**SOURCE DATA**

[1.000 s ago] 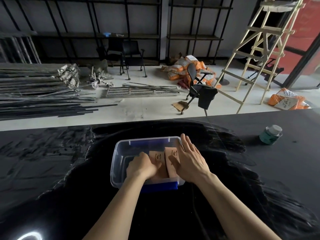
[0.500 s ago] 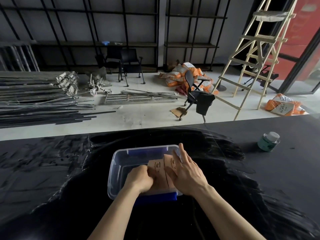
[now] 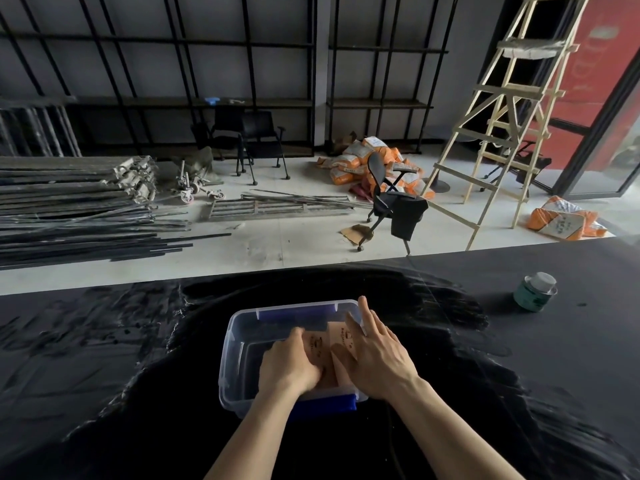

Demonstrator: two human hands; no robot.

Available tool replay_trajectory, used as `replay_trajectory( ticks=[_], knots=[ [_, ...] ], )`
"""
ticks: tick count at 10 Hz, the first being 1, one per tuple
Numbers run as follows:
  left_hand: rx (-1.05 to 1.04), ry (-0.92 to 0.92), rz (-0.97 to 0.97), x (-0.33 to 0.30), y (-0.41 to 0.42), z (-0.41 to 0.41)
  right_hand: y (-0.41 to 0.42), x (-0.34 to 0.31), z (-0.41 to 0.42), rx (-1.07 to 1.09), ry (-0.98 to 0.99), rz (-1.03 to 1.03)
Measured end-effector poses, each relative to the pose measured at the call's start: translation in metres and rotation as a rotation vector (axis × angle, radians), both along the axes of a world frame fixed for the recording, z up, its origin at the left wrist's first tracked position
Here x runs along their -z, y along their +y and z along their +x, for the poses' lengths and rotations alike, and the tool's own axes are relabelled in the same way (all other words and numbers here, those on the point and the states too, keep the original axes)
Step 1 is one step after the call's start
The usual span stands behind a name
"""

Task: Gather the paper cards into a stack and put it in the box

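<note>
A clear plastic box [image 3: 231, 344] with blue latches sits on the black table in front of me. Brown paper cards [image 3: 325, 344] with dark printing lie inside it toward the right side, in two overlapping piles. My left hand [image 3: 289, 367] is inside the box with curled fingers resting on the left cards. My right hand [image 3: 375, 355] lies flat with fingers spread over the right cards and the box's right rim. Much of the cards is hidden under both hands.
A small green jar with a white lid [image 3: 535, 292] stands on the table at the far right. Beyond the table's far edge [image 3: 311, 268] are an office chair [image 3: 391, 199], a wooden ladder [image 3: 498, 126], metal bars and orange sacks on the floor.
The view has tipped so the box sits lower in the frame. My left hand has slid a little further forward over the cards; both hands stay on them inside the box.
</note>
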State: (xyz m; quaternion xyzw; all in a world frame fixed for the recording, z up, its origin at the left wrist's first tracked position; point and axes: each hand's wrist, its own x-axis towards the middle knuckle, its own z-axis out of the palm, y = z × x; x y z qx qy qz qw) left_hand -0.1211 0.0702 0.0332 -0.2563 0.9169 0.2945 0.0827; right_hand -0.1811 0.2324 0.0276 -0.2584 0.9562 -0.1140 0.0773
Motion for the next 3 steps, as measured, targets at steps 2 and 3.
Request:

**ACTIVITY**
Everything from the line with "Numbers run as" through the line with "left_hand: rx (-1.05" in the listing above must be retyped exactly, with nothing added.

**THE ANSWER**
Numbers run as follows:
  left_hand: rx (-1.05 to 1.04), ry (-0.92 to 0.92), rz (-0.97 to 0.97), x (-0.33 to 0.30), y (-0.41 to 0.42), z (-0.41 to 0.41)

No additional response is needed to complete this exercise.